What will it be: a UN that can intervene in other countries to stop war crimes, crimes against humanity and genocide, or a UN that declares the sovereignty of nations holy and untouchable?*

* Actually, this is a false dichotomy: there is also the possibility of a UN that obeys the USA's every command, can intervene in every country in the world except the USA, and only the sovereignty of countries the US likes is respected. But if avoiding double standards is more important, the UN should be able to stop genocide in the US as well as elsewhere. All the US has to do then to avoid being hassled by the UN is to avoid genocide in its own country. Is that so hard to do?
 
Earthborn said:
I guess I understand now. The anti-UN people are anti-UN because it isn't powerful enough to stop the most horrible crimes against humanity. But when the UN tries to become even the slightest bit more powerful, they protest against it because 'it is against our constitution!', 'it violates the principle of sovereignty!', 'we don't want a one world government!'.

No, actually you still don't get it. I'm not against the UN because it's not powerful enough to stop genocide, I'm against it because it doesn't try to stop genocide. I see no reason to think that giving it more power will change that.

And let's keep a few things straight: the UN is not the ICC. I would have thought you'd be adamant about keeping the distinction, because bluring it just makes the ICC look bad.


What will it be: a UN that can intervene in other countries to stop war crimes, crimes against humanity and genocide, or a UN that declares the sovereignty of nations holy and untouchable?

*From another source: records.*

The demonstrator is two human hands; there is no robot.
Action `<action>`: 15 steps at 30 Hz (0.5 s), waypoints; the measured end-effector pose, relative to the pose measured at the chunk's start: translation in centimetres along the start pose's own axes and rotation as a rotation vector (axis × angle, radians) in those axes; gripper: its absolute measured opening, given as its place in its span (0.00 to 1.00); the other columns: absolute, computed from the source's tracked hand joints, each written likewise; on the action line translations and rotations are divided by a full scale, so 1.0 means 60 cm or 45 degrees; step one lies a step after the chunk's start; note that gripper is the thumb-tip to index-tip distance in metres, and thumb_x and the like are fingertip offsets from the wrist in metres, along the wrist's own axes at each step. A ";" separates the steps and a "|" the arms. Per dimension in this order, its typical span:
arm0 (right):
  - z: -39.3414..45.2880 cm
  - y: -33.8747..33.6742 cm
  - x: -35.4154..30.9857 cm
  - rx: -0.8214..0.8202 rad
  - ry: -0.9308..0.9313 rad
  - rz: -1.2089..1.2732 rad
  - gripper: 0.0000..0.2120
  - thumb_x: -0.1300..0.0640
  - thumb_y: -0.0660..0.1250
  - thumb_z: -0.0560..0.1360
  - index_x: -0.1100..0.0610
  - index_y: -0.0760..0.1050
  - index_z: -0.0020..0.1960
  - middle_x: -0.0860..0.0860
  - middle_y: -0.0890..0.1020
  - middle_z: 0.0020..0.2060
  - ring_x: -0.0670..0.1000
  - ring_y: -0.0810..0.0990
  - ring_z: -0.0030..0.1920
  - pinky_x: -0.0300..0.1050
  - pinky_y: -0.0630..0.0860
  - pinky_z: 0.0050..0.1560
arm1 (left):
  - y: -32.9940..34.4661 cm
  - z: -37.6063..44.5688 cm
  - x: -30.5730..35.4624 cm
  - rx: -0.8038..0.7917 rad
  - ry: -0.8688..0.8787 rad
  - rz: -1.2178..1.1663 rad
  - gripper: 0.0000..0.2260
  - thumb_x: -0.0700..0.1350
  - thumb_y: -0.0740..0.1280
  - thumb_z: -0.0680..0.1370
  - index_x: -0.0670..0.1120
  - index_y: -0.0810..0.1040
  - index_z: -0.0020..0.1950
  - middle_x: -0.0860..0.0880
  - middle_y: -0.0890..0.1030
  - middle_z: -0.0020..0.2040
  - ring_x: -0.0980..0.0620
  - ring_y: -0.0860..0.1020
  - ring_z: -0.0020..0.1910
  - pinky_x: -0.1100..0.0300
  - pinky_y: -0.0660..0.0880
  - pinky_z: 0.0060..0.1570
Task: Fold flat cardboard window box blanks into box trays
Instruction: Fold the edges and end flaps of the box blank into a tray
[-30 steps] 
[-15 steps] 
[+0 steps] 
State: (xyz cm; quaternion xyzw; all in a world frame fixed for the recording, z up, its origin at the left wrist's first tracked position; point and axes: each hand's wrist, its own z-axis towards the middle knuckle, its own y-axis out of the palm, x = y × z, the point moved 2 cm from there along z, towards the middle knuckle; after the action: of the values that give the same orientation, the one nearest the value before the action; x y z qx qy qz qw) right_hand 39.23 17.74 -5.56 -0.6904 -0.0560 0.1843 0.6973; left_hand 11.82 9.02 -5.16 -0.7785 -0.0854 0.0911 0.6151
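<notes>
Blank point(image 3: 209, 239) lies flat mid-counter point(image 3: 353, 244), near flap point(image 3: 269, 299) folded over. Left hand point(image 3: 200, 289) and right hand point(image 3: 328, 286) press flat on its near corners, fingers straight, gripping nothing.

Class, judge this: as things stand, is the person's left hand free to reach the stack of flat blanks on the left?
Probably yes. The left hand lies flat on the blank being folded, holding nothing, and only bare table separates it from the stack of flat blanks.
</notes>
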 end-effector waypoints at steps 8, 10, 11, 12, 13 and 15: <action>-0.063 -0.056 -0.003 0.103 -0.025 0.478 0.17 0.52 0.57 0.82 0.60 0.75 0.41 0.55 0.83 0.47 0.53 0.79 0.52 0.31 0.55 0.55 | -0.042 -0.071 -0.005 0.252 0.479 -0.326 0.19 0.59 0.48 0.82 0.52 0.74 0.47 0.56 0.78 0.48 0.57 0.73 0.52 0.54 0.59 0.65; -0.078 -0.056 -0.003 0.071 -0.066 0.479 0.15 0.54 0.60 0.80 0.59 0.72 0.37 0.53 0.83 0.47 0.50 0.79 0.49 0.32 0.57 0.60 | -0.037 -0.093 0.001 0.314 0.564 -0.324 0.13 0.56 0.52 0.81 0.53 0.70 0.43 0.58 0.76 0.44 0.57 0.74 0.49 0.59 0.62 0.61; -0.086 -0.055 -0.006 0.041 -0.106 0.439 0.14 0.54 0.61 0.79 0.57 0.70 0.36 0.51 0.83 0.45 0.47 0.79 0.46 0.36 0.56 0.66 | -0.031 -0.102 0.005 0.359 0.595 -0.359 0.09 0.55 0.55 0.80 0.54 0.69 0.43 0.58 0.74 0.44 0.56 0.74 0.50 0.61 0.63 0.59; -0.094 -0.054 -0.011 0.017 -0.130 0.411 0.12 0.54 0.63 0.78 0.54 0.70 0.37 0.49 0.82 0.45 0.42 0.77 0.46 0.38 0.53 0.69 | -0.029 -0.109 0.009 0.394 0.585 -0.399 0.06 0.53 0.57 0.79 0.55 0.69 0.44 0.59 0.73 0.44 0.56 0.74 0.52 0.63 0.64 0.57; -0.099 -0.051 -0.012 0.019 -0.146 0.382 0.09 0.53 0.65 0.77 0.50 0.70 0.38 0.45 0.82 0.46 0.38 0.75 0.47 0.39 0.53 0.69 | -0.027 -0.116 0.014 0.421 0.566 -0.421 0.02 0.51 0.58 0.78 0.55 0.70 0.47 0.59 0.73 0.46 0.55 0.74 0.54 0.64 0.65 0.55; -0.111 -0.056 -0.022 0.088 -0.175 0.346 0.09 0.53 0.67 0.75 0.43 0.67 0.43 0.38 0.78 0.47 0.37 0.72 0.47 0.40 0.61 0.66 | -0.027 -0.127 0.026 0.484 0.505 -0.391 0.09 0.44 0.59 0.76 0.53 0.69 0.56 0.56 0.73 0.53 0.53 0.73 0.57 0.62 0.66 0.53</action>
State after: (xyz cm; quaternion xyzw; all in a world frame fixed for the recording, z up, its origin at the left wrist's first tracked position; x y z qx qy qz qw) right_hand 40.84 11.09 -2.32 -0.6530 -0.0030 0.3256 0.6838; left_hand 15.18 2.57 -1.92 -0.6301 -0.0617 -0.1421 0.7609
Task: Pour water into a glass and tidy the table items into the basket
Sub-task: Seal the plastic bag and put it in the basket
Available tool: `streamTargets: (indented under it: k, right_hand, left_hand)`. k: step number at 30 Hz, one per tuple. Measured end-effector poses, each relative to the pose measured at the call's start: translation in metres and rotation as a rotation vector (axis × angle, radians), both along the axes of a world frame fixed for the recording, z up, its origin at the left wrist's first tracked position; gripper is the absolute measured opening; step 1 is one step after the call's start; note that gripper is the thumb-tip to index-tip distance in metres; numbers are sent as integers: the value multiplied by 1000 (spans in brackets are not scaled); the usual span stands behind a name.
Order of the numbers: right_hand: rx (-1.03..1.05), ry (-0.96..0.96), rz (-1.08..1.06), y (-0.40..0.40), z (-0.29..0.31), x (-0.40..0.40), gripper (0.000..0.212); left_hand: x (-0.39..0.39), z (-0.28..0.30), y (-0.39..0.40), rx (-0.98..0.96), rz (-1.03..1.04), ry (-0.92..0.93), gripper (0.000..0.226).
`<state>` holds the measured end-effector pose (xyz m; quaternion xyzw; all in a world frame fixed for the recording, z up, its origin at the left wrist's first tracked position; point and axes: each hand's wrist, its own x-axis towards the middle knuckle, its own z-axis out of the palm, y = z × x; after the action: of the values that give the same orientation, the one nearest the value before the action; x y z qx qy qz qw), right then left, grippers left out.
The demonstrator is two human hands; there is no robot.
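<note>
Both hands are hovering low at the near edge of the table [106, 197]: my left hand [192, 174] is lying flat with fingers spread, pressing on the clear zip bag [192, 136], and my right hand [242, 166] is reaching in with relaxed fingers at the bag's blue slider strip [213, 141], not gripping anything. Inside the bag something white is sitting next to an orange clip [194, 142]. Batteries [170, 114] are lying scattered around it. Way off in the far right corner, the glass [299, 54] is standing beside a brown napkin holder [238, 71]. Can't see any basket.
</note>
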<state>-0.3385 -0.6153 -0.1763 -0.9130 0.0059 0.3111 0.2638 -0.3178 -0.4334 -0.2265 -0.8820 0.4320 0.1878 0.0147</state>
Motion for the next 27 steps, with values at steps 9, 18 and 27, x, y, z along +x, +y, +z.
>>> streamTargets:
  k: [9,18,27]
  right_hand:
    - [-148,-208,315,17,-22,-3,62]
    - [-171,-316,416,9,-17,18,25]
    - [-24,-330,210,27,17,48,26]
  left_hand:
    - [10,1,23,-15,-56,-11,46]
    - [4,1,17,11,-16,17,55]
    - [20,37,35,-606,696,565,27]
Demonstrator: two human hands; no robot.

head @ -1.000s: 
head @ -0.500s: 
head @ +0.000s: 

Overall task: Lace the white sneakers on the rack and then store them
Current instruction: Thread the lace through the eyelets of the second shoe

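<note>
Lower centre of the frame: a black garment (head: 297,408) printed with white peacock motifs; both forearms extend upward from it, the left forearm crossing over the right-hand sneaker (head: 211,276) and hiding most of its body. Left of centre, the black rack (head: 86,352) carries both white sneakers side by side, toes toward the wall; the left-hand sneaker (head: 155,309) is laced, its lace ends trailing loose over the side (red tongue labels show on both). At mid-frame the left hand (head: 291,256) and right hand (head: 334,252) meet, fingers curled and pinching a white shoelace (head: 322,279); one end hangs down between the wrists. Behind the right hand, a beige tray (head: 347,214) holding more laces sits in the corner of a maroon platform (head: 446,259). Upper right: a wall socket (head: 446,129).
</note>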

Are you trying to use this as an argument FOR the ICC? Because if you are, it doesn't make sense. The ICC isn't charged with stopping genocide, only prosecuting those responsible. It's supposed to act against individuals with the cooperation of states, not against states. Stopping genocide as it's occuring (or better, about to occur) requires acting against states. It's the UN's habitual unwillingness to do the latter that's my biggest problem with the UN.
 
No, actually you still don't get it. I'm not against the UN because it's not powerful enough to stop genocide, I'm against it because it doesn't try to stop genocide.
Ah, yes. And whose fault is that? Let's read about about the history of the Rwanda conflict for example:
the Security Council failed to intervene in Rwanda because Washington opposed any such intervention.
From here, emphasis mine.
In addition, the US government in particular frustrated efforts by African governments to assemble an African intervention force with Western logistical backing.
From here, emphasis mine.

Apperently it sometimes happens that several UN members are willing to end genocide, but they are sometimes frustrated by one particular superpower. This is not to say that that particular superpower is solely to blame for the inadequacy of the UN, but you can't solely blame the UN for it either.

Also interesting is what George W. Bush said during his campaign about how he would handle a situation like Rwanda if he were faced with it:
"We should not send our troops to stop ethnic cleansing and genocide outside our strategic interests. . . . I would not send the United States troops into Rwanda."
Makes one wonder what his strategic interests are in Iraq...
And let's keep a few things straight: the UN is not the ICC. I would have thought you'd be adamant about keeping the distinction, because bluring it just makes the ICC look bad.
The ICC is not the UN, but its goals are in line with the UN and the ICC and UN work closely together.
Are you trying to use this as an argument FOR the ICC? Because if you are, it doesn't make sense. The ICC isn't charged with stopping genocide, only prosecuting those responsible.
Apperently prosecuting those responsible is the only thing that is achieveable right now, assuming the US doesn't hinder it too much.
It's supposed to act against individuals with the cooperation of states, not against states.
I think you are starting to understand now. So what is your problem with the ICC being able to act against individuals with the cooperation of, for example the United States?
It's the UN's habitual unwillingness to do the latter that's my biggest problem with the UN.
Why don't you lobby against the US's veto power then?